Do you see what I am saying? Do you see what I see? This movement has taken over and is a force we are so thankful to see. It was all started by the boys who love him most back in Indiana and has now gone nationwide. It is unreal how a simple wristband can speak volumes. People who we do not even know are wearing and asking for them. My mom told me an amazing story of a woman she met tonight who works for Purdue University (Boiler Up!). She even wanted to know all about John and yes, buy some wrist bands. It is a simple piece of rubber, around the wrist...it means more to us than any of you will ever really know.

5.02.2010

The meaning...

What does food mean to you? What does food do for you? Why do you crave certain foods? Taste, nourishment, organic, fatty, salty, or sweet? Imagine food does not have an importance to you. Imagine eating just to get something in your body to maintain your weight. Imagine you do not crave your favorite foods anymore. This is now John’s daily battle with food. These feelings coming from the man who would tell me what he wanted the menu to be for the week. This coming from the man who would get two full helpings of my cooking every night. This coming from the man who was a healthy 212 pounds when everything started. Now, he sits before me at 195 and has to convince himself to have some sort of appetite to get nutrition in his stomach. We have been utilizing his feeding tube quite a bit and making sure he can still try swallowing too. What has been the struggle day to day is the full feeling he constantly has due to his lymph nodes in his stomach being swollen. In John’s words, “It feels like I just got done eating at a massive buffet…all the time.” To John, food and nutrition is complex and together we try to get as much in him as possible. He has shown such strength and perseverance. It is unreal how this part of his life is so different, yet his drive is the same. He looks at me all the time and says, “Baby, I ate a lot today.” Chemo, radiation, nausea and his fight against cancer are not the only struggles he faces day to day…it is eating.
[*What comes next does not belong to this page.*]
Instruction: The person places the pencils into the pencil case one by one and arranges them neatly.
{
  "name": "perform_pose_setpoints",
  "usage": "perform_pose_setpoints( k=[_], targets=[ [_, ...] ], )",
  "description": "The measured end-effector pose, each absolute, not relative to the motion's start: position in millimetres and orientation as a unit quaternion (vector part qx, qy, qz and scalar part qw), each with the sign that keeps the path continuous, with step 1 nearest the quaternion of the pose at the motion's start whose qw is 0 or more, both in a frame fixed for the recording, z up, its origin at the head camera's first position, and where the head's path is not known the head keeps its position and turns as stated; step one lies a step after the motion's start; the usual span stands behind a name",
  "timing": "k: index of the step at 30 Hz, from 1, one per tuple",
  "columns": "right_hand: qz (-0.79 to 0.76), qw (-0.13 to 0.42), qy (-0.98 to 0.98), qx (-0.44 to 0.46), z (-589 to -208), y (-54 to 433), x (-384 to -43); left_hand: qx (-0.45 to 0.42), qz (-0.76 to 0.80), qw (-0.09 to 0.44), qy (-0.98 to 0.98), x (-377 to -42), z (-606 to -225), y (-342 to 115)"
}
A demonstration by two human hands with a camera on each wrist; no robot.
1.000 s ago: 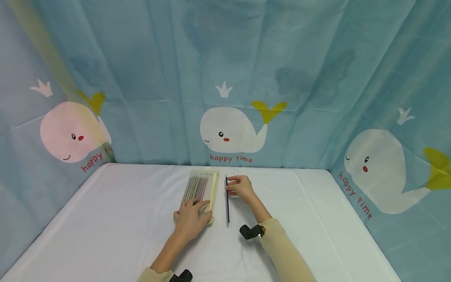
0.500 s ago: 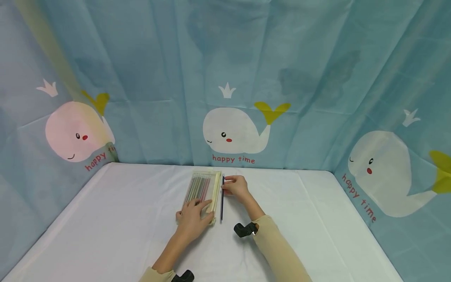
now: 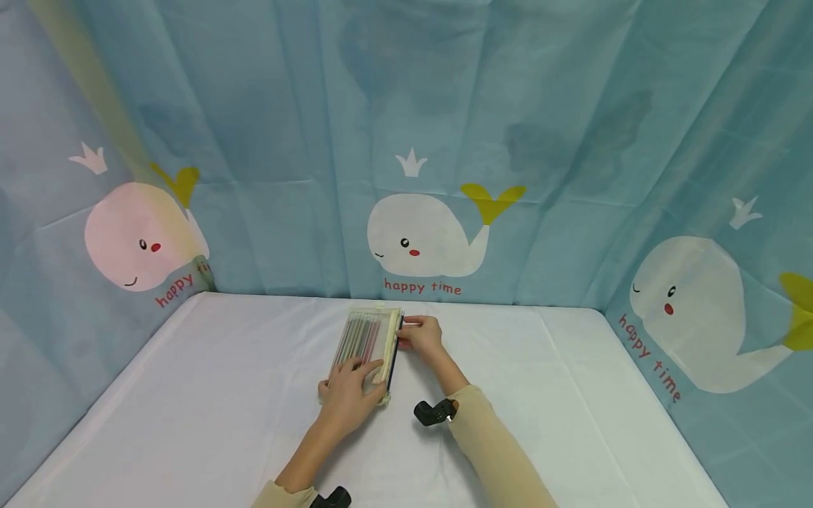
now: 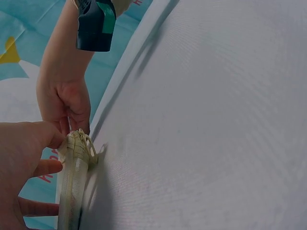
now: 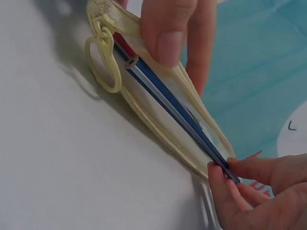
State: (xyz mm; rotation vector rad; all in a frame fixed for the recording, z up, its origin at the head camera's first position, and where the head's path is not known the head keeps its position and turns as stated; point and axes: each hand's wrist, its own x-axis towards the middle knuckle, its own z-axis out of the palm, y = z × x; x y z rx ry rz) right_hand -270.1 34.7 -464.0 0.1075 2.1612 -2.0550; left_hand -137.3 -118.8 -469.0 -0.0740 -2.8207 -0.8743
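A see-through pencil case (image 3: 389, 328) with cream zipper edging lies in the middle of the table in the head view. Several pencils (image 3: 357, 339) show through it. My left hand (image 3: 346, 395) spreads over its near end and holds it; in the right wrist view its thumb (image 5: 170, 48) presses the upper lip, and the zipper side gapes. My right hand (image 3: 424, 334) pinches a dark blue pencil (image 5: 180, 117) by its far end. The pencil lies lengthwise along the open mouth, overlapping the inside in that view. A red pencil (image 5: 123, 44) shows within.
A cream ring pull (image 5: 108, 64) hangs at the near zipper end. White cloth (image 3: 540, 423) covers the table, and a blue whale-print curtain (image 3: 286, 233) stands behind it. Black wrist cameras (image 3: 434, 412) sit on both wrists.
My right hand has moved left with the blue pencil, from beside the case to its open zipper edge. The left hand has stayed on the case.
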Motion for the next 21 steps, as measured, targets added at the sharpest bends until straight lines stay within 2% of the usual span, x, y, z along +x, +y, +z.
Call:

This past Friday marked the halfway point in John’s radiation treatment schedule. This is an incredible feat since we thought the beginning would never get here and now we are already halfway. With the next two and half weeks looming, we look at what lies ahead…3 more rounds of chemo and 12 more rounds of radiation. Both of us agreed that if we let it, the car could probably drive itself to the hospital we frequent day to day. I know what kinds of cookies they are serving in the cafeteria each week because the radiation nurse reminds me daily. We could walk in the building with our eyes closed and tell you how many chairs are in the waiting room and how John will knock off the pillow on the radiation machine when done with treatment for that day. Monotonous…yes. Worth every second of repetition…absolutely. Wishing I could take every ounce of pain he has to endure day to day…even more so. There is so much that goes along with our routine and he has the most patience of all. There is stability in his eyes even though I can tell he is tired of the pain…but not of the journey.

I am so proud of him.


We have such strong arms around us right now. Those who come to visit like Susie, Meg and Chad were here to love him and show their support. Those who have been putting together events in other states like John’s friends from childhood and college. Those who I work with and who have given so much of themselves during this time. Those who write beautiful words and participate in marathons who know only me yet feel the love for John just as much. Family and friends alike have shown their support and it gives us such strength to keep going on this habitual path with our heads held high. We will not be defeated and he will stand tall through all of this….holding my hand….on the foundation of your love.